My current and only book: Genshin Impact X Terraria: The Terarian in Teyvat | Scribble Hub
One of the video game fan-fic of all time.
I wrote it because I've played so much video games, that all my daily power fantasies are in pixilated magical guns.

The story so far follows two MC:
One is your average everyday ordinary nothing special feel free to self-insert vanilla flavored webnovel MC who got reincarnated by truck-kun.
And the other one is a bird person.

To be entirely honest, this story isn't the best there is on this website. Unsurprising considering the author is a hobbyist and not a pro.
But there they are, the characters, powers, items, backgrounds, all from the fandoms that's probably what captured your interest to begin with.

One obvious strength of the book is its positioning: Terraria is a fairly niche fandom on this platform, and using the world of Teyvat as the background makes the story unique. Another potential fun part of this book is to see how would the mash the elements of two completely different games into a single story, and what kind of events, interactions, conflicts, and BS may arise from such amalgamation.
It's like chemistry: what would happen if you mix those two things? Would it go boom-boom?

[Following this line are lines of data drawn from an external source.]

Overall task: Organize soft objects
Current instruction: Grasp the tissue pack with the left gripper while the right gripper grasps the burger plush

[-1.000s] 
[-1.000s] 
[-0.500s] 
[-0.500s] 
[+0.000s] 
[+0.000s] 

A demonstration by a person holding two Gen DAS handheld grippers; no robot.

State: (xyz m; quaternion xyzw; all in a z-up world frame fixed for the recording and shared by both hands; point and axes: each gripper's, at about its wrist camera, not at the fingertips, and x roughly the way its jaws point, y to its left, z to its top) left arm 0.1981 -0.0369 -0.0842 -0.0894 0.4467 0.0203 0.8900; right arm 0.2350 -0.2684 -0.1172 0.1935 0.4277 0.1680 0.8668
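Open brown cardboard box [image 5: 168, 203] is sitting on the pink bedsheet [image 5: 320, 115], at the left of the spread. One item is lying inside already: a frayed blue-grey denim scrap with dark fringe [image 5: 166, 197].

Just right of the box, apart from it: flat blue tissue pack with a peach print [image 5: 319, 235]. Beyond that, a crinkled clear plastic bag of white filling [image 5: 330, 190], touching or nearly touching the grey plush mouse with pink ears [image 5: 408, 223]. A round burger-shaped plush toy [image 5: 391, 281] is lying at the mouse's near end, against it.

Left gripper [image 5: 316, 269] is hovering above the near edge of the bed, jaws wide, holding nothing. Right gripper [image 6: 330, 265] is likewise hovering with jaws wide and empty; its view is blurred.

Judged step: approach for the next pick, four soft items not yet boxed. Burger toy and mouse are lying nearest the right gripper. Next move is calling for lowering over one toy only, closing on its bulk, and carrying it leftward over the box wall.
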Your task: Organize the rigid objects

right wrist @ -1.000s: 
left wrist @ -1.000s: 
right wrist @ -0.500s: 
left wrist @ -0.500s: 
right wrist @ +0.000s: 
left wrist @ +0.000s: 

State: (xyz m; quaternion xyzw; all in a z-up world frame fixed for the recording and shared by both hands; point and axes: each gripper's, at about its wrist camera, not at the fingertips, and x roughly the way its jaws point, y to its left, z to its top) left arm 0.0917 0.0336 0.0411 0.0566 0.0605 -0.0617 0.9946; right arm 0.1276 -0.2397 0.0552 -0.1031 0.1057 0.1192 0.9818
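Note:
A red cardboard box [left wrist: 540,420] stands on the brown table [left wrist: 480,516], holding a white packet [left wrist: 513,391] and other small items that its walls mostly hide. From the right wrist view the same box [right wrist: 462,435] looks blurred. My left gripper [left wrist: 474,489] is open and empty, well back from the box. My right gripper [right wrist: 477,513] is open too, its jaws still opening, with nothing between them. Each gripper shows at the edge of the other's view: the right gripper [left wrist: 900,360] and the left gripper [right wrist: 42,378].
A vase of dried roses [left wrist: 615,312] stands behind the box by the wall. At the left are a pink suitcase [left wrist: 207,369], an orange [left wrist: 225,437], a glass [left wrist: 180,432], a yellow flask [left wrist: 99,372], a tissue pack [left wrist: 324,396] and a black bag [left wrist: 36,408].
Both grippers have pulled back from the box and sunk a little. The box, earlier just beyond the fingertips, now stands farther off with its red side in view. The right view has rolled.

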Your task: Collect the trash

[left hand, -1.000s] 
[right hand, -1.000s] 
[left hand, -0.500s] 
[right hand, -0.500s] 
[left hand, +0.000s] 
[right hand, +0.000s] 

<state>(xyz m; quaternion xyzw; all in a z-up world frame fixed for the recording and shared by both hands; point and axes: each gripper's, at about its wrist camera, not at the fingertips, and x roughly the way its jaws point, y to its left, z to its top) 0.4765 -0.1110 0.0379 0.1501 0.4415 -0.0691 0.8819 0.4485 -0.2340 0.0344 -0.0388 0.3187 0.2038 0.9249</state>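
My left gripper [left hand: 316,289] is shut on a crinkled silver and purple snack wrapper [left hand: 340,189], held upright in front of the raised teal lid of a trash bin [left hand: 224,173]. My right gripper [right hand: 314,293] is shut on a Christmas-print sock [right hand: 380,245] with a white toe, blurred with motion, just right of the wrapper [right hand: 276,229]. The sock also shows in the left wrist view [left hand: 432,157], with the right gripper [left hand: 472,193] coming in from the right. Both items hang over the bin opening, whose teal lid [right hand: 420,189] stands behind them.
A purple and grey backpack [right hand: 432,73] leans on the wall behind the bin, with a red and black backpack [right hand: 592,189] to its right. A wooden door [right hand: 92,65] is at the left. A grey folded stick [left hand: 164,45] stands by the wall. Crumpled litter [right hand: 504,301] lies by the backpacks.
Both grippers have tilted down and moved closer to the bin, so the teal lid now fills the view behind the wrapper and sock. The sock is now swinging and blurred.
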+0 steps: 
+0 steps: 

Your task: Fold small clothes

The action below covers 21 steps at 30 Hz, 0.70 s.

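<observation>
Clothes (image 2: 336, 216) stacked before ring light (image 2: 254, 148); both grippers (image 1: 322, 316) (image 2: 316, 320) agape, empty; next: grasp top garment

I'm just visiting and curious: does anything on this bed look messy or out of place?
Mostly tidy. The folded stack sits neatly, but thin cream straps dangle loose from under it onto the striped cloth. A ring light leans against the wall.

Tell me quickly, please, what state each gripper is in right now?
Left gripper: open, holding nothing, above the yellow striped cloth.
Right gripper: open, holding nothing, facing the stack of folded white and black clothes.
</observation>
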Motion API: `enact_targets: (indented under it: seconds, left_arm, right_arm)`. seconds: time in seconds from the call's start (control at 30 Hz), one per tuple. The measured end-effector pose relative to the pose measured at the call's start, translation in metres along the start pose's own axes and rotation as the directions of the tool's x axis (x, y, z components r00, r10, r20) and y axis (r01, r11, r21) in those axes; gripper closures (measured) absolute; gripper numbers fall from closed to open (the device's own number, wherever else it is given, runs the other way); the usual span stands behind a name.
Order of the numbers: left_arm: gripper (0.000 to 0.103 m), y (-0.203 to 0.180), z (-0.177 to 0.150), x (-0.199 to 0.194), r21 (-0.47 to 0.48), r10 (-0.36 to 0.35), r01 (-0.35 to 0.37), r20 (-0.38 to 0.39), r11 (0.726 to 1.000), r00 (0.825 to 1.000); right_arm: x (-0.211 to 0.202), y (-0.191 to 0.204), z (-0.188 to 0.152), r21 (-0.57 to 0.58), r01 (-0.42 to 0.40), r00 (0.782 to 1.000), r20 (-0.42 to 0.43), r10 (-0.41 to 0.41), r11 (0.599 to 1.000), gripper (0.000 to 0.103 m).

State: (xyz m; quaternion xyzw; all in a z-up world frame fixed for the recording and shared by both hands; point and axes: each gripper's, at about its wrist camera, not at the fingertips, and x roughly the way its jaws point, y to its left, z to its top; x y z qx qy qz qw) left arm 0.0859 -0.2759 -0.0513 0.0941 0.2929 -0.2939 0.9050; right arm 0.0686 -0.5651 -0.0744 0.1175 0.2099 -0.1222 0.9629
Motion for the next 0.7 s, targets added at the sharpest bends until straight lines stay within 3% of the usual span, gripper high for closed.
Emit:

However, as with all marriages, this book isn't perfect.
One valid critique would be that the author currently can not strike too fine of a balance between explaining the background/setting and moving the plot. This makes the story a slow pace one. While the story isn't stationary, the fact that it won't be until chapter 13 for a proper antagonist relevant to the current Arc may be a bit concerning.

A fine comparison to demonstrate that issue, this book: Fate/The Hunter and His Doll | Scribble Hub is an entirely different story in an entirely different fandom from mine, yet the first few chapters' plots mirror each other quite closely (the similarity is coincidental, but it is striking to me when I first read it):

- MC reincarnate into a video game world.
- MC meets their girl.
- MC encounters desperate people of that world in need of help.
- MC saves those people out of the goodness of his heart and via an epic fight.
- MC moves on to the next part of the plot.

That book did all of those in 2 chapters.
Mine took 5.

In addition, the choice by the author to set the story in the ancient past of the video game's time line is questionable.
It's safe to assume that a reader searching a book in a certain fandom wishes to see their favorite characters from that fandom in the book. By setting the story in the ancient past, a lot of those video game characters aren't even born yet, and won't be until many many chapters later.
The author made that choice to lean heavier towards writing his own stuff and to simply transport the original contents into his work.

The implication of that choice is in the eye of the beholder.

But, with all that said, (The following are basically promotions, will remove if it deviates from the premise of this thread) the author is learning as they write, and is focused more on creating a good, coherent story, rather than trying to up his internet numbers by writing episodic power fever dreams. (Not that any of those are bad)
The author tries to insert humorous moments whenever appropriate, but humor is also subjective.
The author tries to stick closely to the original features of the video games.
The author is just one amongst the many who are inspired to write, and wishes nothing more than for their book to add a little bit more joy into your days.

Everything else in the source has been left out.